THE TASK => From the first line of the material through the line that holds "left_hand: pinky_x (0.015", repeat each line exactly and skip any picture.
════════
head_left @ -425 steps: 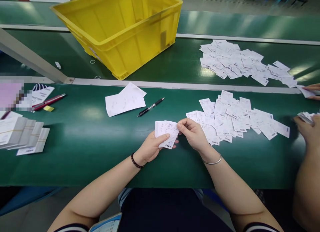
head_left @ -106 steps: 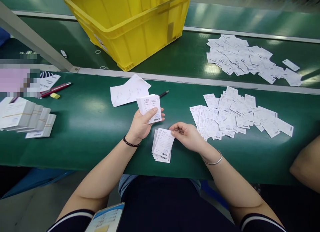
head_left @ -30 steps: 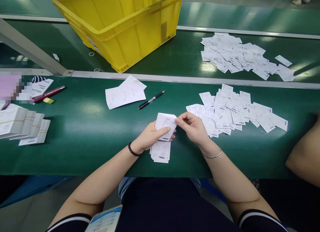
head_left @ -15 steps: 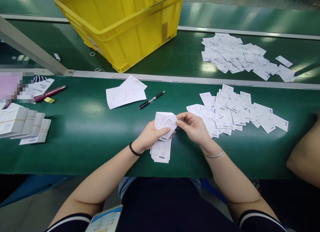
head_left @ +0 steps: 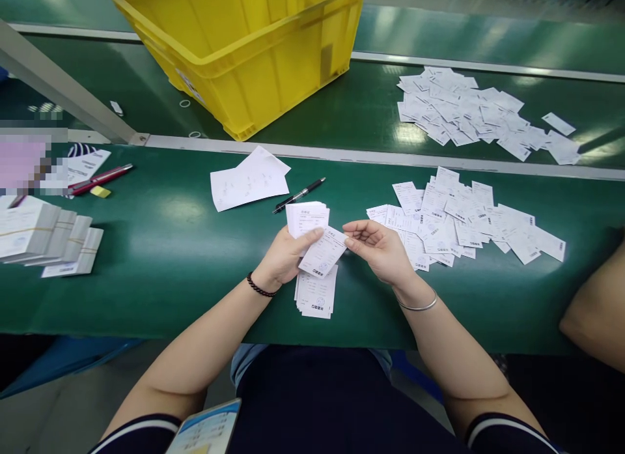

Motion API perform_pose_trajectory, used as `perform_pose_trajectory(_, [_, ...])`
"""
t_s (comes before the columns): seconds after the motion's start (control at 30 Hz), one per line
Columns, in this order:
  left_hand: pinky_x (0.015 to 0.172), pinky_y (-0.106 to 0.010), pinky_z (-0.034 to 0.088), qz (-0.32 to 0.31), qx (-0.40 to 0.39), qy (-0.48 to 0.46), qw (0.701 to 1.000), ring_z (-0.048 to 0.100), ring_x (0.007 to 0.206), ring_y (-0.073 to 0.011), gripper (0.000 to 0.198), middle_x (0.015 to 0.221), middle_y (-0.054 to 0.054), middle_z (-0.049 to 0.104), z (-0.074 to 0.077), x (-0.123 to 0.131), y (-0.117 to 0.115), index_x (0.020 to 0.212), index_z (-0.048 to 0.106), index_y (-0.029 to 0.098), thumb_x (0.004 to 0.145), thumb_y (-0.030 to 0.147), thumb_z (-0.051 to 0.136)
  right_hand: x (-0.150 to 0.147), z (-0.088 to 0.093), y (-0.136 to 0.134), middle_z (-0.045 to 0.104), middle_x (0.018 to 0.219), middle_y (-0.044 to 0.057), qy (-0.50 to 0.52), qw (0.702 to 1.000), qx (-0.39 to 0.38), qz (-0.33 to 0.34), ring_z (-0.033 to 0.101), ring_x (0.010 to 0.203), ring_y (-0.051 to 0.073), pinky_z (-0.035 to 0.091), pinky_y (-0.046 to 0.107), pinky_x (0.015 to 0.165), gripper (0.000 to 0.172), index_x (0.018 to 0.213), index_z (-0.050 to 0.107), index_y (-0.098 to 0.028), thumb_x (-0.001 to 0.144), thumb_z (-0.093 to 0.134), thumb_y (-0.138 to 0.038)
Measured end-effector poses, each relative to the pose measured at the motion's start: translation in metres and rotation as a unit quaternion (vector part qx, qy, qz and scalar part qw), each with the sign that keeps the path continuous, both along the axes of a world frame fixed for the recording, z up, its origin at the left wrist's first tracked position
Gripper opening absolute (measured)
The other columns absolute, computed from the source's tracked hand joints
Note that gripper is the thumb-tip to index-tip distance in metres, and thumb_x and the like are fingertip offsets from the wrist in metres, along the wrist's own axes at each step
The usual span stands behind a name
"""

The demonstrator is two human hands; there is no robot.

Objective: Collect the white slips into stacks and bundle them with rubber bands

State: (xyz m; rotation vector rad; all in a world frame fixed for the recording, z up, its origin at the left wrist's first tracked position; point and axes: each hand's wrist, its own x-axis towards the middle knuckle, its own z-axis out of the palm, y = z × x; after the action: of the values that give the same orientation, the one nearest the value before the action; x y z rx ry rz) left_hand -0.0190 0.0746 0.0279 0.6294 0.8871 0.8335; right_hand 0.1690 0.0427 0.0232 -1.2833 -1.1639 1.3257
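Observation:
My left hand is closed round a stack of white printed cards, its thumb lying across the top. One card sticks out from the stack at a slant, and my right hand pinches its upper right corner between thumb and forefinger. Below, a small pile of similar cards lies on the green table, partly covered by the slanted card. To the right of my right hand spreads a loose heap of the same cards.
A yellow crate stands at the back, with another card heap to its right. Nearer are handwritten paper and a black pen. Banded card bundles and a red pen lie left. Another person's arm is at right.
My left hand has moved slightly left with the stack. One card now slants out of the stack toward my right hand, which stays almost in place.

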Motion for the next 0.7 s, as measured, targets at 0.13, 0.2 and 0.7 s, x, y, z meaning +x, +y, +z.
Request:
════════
PROBLEM SOLUTION =>
head_left @ -425 steps: 
head_left @ -106 steps: 
head_left @ -30 steps: 
head_left @ -15 steps: 
head_left @ +0 steps: 

Motion API perform_pose_trajectory, used as `perform_pose_trajectory(_, [_, ...])`
"""
t_s (comes before the columns): seconds after the motion's start (control at 30 Hz), one per line
Columns, in this order:
  left_hand: pinky_x (0.015 to 0.172), pinky_y (-0.106 to 0.010), pinky_z (-0.034 to 0.088), qz (-0.32 to 0.31), qx (-0.40 to 0.39), qy (-0.48 to 0.46), qw (0.701 to 1.000), ring_z (-0.048 to 0.100), ring_x (0.007 to 0.206), ring_y (-0.073 to 0.011), gripper (0.000 to 0.198), middle_x (0.015 to 0.221), middle_y (-0.054 to 0.054), middle_z (-0.049 to 0.104), z (-0.074 to 0.077), x (-0.123 to 0.131), y (-0.117 to 0.115), index_x (0.020 to 0.212), index_z (-0.048 to 0.106), index_y (-0.029 to 0.098), thumb_x (0.004 to 0.145), thumb_y (-0.030 to 0.147), thumb_z (-0.051 to 0.136)

The answer has been written out completely.